Mac Miller’s premature death, in September 2018, caused an outpouring of grief from fans everywhere, including his hometown of Pittsburgh. Donna Claire Cheesman was one of those fans. “I cried on the floor,” she says.
But Cheessman, who had loved best-selling rap since she first heard it years ago, knew that as a professional hip-hop writer, she had more to offer. The eulogy “Thank you, Mac Miller” was posted on DJ Booth, the website I worked on at the time. But that was also not enough, in the case of a still-rising music star whose life ended at the age of 26, after an accidental drug overdose.
“I realized that the only way I would personally feel better about this tragedy was to write through it,” she says. But even “The Year of the Mac” — a series of weekly online articles I wrote about Miller — wasn’t enough. “Once that was over, I realized I didn’t want to stop.”
The result is “The Book of Mac: Remembering Mac Miller” (Permuted Press), an autobiography that blends Chesman’s writings on Miller’s music with oral history collected from more than 30 of his friends and collaborators, including musicians Wiz Khalifa and Thundercat, and Record company owner Benji Greenberg.
Chesman is visiting Pittsburgh for a live book event on Thursday.
The New Jersey native, who now lives in Philadelphia, calls Miller “my one artist that I feel represents me as a person, all the emotional twists and turns I’ve been through.” Chessman, referring to Miller by his name, Malcolm, says she intends the book to encourage appreciation of the rapper’s artistic growth during his short career — from his 2010 music tape “Kids” to the five studio albums released during his lifetime and 2020 albums “Circles,” a posthumous release Gold is probably Miller’s most famous work.
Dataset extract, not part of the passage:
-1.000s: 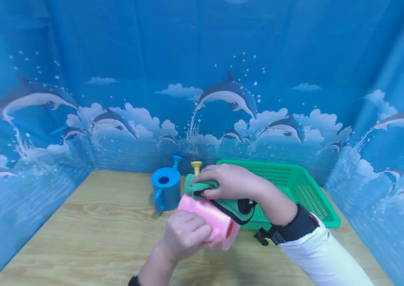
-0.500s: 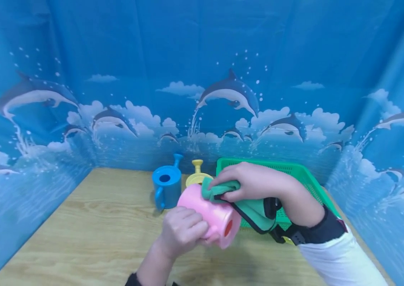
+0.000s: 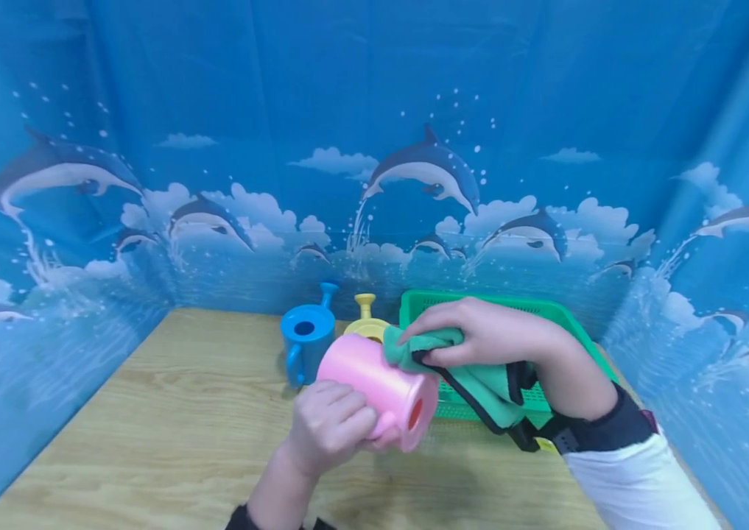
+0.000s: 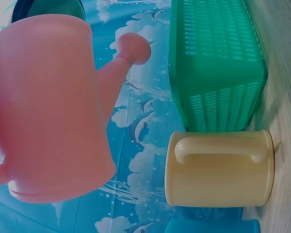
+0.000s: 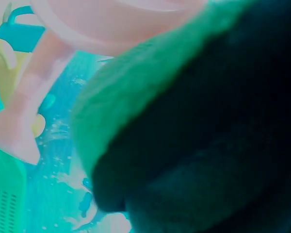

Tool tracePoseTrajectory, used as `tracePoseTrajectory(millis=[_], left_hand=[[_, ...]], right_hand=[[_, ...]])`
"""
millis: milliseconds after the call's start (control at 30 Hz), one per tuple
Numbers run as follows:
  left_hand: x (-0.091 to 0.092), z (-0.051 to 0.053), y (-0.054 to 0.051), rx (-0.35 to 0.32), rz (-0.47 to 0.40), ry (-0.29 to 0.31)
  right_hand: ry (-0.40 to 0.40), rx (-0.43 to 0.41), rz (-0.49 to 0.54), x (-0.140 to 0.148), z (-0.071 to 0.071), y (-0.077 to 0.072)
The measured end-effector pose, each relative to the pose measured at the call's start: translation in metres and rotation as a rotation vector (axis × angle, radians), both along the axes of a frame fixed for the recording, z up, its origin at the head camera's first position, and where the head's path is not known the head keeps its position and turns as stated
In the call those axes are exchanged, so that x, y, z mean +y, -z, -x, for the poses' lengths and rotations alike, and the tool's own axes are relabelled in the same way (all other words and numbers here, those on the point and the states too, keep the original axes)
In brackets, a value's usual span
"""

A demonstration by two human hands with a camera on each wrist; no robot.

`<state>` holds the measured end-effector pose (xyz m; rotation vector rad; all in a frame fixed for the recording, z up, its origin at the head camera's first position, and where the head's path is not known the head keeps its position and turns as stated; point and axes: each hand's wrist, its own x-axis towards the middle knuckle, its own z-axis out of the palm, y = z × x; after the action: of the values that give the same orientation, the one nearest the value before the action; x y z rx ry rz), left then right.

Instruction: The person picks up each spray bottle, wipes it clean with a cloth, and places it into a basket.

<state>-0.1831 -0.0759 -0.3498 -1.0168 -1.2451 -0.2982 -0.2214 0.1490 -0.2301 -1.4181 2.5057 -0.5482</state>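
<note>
A pink watering can is held up above the table, tipped so its opening faces right and toward me. My left hand grips it by the handle, fingers curled round. In the left wrist view the pink can shows its spout. My right hand pinches a folded green cloth with black edging, which touches the can's upper side near the rim. The cloth fills much of the right wrist view and hides the fingers there.
On the wooden table, a blue watering can stands at the back, beside a yellow watering can partly hidden by the pink one. A green basket lies to the right, under my right arm. A dolphin-print curtain surrounds the table.
My right hand has moved the cloth rightward along the pink can toward its rim, uncovering part of the yellow watering can. The left hand and pink can have shifted slightly left.
</note>
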Motion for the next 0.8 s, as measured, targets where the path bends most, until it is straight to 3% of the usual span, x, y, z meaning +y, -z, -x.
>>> tracePoseTrajectory(millis=[333,633,800], left_hand=[[0.002,-0.004,-0.002,0.034,0.018,0.016],[0.007,-0.012,-0.010,0.046,0.023,0.044],[0.006,-0.015,-0.009,0.006,0.048,0.022]], right_hand=[[0.054,-0.130,0.019,-0.014,0.018,0.010],[0.084,-0.130,0.009,-0.036,0.027,0.020],[0.117,-0.158,0.022,-0.036,0.030,0.025]])
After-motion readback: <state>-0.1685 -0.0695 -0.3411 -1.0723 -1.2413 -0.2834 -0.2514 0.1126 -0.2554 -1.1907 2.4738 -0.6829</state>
“It’s an incredible feat to go from ‘Nikes On My Feet’ to ‘Woods,'” says Cheesman, citing two songs Miller produced during that era. “The evolution is mind-boggling, it’s amazing, it’s amazing.”
Miller grew up in Point Breeze, and is best known for honoring his neighborhood with a song and album called “Blue Slide Park.” He turned to hip-hop at the age of fifteen, and by the age of eighteen he was signed with Greenberg’s independent company Rostrum Records, which was still based in Pittsburgh. While Taylor Allderdice High School graduate’s debut album garnered mixed reviews, he quickly developed a psychedelic-based musical style, and began lyrically exploring his demons, including depression and substance abuse. In 2014, Miller signed to Warner Bros.
Cheesman, now managing editor of music streaming platform Audiomack, explored Miller’s life through interviews with those who worked closely with him.
“He was a character, but it was very real,” Thundercat guitarist and composer, a collaborator with Miller, told her. “He was creative, he had a lot of creative energy. He wasn’t afraid of the unknown, most of the time. He invites a guy like me into his life, and he finds a place to live in his reality… We shared a lot of different things, but as a man, he shocked me as a kind of guy” .
Cheesman says the resume is “licensed” in that it has been approved by Miller’s estate. But unlike Miller’s mother who provided the book’s cover photo, the estate was not involved in research and writing, she said. The book includes the turbulent aspects of his personality, she says, until his death.
“It’s like a heartbeat,” she says, “but it’s still a reminder that no matter what kind of darkness was in his subjects, there was this pervasive light he brought to himself and others.”
In Pittsburgh, Miller’s legacy continues, in part through the Mac Miller Trust. Even his music career is committed, following fashion, to re-release his music tape “Faces” for 2014.
The big lesson she learned from researching the book, Cheesman says, was how attracted people were to Miller.
“There was such love and reverence that everyone I spoke to had for it. And it was so touching. Because I knew it made my life better,” she says. “But to know that it has really enriched everyone’s life, it was really cool.”
The Chesman’s Pittsburgh Book Event takes place at 7:30 p.m. Thursday, November 11, at the White Whale Bookstore. She will have a conversation with fellow hip-hop journalist Grant Rendner. More information here.